Set down the whole listing below exactly, without pictures.

(Beginning of SOURCE MATERIAL)

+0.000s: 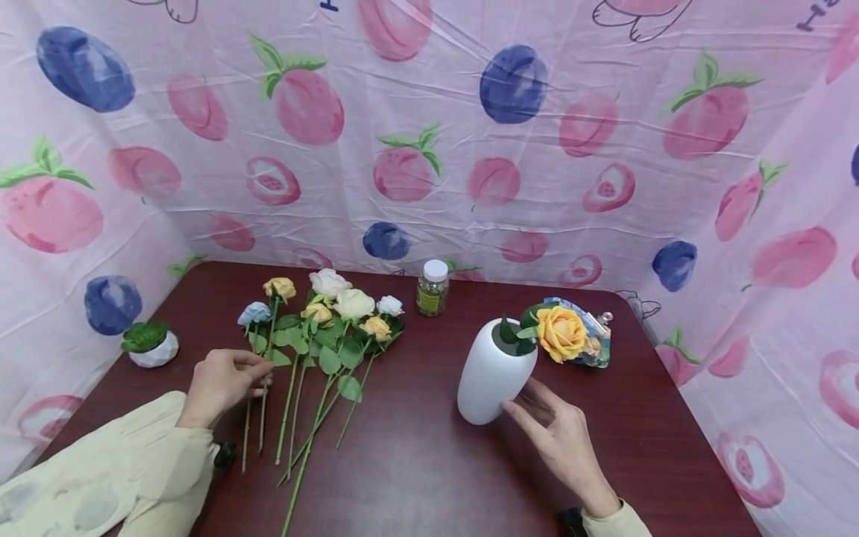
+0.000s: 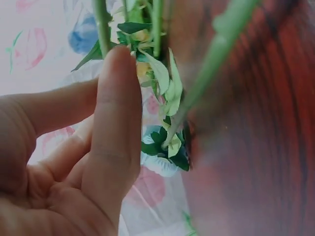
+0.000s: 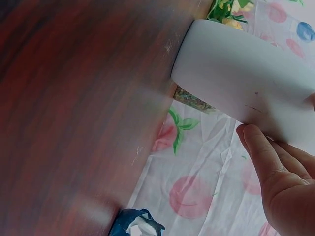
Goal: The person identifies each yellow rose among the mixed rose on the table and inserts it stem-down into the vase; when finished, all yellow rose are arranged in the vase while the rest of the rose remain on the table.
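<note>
A yellow rose [image 1: 280, 289] lies at the left of the loose flowers, and my left hand [image 1: 224, 384] pinches its stem [image 1: 263, 406] between thumb and fingers. Just beside it lies a blue rose [image 1: 255, 314]. In the left wrist view a green stem [image 2: 101, 24] passes behind the fingertip. My right hand [image 1: 557, 440] holds the white vase [image 1: 493, 380] by its right side, thumb toward the front and the other fingers partly behind. From the mouth of the vase an orange-yellow rose [image 1: 561, 334] leans to the right, its lower stem hidden inside.
White roses [image 1: 354, 304] and more yellow ones lie fanned out mid-left, stems toward the front edge. Behind stands a white-lidded jar [image 1: 432, 289]. A small potted succulent [image 1: 153, 345] sits far left, and a blue printed packet [image 1: 597, 335] lies behind the vase.
</note>
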### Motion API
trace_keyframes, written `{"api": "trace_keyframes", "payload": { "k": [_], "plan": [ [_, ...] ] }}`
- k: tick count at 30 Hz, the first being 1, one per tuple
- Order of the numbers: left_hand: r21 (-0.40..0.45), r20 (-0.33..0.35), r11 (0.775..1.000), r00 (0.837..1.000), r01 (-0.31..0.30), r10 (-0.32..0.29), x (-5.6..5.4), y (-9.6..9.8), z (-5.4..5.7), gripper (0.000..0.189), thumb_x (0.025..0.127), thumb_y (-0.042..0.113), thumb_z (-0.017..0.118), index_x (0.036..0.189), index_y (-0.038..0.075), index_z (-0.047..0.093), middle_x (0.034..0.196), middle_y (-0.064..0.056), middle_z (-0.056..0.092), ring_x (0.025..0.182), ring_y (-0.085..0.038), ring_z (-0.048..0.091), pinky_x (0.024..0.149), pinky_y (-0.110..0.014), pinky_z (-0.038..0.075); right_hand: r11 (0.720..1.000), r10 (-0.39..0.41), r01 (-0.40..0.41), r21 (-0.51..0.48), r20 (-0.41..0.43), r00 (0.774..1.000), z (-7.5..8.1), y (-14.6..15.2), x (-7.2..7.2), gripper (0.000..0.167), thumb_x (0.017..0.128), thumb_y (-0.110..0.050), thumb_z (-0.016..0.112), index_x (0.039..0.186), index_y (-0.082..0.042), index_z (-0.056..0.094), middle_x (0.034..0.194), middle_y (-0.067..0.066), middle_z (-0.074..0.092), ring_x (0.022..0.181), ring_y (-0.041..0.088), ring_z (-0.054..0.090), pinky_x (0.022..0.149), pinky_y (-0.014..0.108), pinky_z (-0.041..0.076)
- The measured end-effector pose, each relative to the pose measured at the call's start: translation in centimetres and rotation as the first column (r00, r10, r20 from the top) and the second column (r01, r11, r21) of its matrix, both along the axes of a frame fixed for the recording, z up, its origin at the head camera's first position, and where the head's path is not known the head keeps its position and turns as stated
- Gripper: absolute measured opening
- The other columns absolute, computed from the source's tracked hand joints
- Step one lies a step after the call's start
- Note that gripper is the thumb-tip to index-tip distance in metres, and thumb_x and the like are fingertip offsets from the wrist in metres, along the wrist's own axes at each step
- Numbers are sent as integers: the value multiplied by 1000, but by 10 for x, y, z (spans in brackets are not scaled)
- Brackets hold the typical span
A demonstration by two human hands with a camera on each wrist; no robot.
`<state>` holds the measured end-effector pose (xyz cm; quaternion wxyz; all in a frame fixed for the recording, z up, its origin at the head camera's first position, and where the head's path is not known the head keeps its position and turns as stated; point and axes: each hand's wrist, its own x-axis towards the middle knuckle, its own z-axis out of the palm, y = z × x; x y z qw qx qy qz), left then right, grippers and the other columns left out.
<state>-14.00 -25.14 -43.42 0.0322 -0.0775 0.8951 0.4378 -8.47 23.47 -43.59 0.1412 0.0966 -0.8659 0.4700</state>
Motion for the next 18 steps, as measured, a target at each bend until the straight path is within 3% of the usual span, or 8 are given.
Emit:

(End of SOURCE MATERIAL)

◆ **SOLUTION TO THIS EXERCISE**:
+0.000s: 
+0.000s: 
+0.000s: 
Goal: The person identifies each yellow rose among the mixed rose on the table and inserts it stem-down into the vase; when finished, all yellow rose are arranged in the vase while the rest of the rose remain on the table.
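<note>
A yellow rose [image 1: 280, 289] lies at the left of the loose flowers, and my left hand [image 1: 224, 384] pinches its stem [image 1: 263, 406] between thumb and fingers. Just beside it lies a blue rose [image 1: 255, 314]. In the left wrist view a green stem [image 2: 101, 24] passes behind the fingertip. My right hand [image 1: 557, 440] holds the white vase [image 1: 493, 380] by its right side, thumb toward the front and the other fingers partly behind. From the mouth of the vase an orange-yellow rose [image 1: 561, 334] leans to the right, its lower stem hidden inside.
White roses [image 1: 354, 304] and more yellow ones lie fanned out mid-left, stems toward the front edge. Behind stands a white-lidded jar [image 1: 432, 289]. A small potted succulent [image 1: 153, 345] sits far left, and a blue printed packet [image 1: 597, 335] lies behind the vase.
</note>
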### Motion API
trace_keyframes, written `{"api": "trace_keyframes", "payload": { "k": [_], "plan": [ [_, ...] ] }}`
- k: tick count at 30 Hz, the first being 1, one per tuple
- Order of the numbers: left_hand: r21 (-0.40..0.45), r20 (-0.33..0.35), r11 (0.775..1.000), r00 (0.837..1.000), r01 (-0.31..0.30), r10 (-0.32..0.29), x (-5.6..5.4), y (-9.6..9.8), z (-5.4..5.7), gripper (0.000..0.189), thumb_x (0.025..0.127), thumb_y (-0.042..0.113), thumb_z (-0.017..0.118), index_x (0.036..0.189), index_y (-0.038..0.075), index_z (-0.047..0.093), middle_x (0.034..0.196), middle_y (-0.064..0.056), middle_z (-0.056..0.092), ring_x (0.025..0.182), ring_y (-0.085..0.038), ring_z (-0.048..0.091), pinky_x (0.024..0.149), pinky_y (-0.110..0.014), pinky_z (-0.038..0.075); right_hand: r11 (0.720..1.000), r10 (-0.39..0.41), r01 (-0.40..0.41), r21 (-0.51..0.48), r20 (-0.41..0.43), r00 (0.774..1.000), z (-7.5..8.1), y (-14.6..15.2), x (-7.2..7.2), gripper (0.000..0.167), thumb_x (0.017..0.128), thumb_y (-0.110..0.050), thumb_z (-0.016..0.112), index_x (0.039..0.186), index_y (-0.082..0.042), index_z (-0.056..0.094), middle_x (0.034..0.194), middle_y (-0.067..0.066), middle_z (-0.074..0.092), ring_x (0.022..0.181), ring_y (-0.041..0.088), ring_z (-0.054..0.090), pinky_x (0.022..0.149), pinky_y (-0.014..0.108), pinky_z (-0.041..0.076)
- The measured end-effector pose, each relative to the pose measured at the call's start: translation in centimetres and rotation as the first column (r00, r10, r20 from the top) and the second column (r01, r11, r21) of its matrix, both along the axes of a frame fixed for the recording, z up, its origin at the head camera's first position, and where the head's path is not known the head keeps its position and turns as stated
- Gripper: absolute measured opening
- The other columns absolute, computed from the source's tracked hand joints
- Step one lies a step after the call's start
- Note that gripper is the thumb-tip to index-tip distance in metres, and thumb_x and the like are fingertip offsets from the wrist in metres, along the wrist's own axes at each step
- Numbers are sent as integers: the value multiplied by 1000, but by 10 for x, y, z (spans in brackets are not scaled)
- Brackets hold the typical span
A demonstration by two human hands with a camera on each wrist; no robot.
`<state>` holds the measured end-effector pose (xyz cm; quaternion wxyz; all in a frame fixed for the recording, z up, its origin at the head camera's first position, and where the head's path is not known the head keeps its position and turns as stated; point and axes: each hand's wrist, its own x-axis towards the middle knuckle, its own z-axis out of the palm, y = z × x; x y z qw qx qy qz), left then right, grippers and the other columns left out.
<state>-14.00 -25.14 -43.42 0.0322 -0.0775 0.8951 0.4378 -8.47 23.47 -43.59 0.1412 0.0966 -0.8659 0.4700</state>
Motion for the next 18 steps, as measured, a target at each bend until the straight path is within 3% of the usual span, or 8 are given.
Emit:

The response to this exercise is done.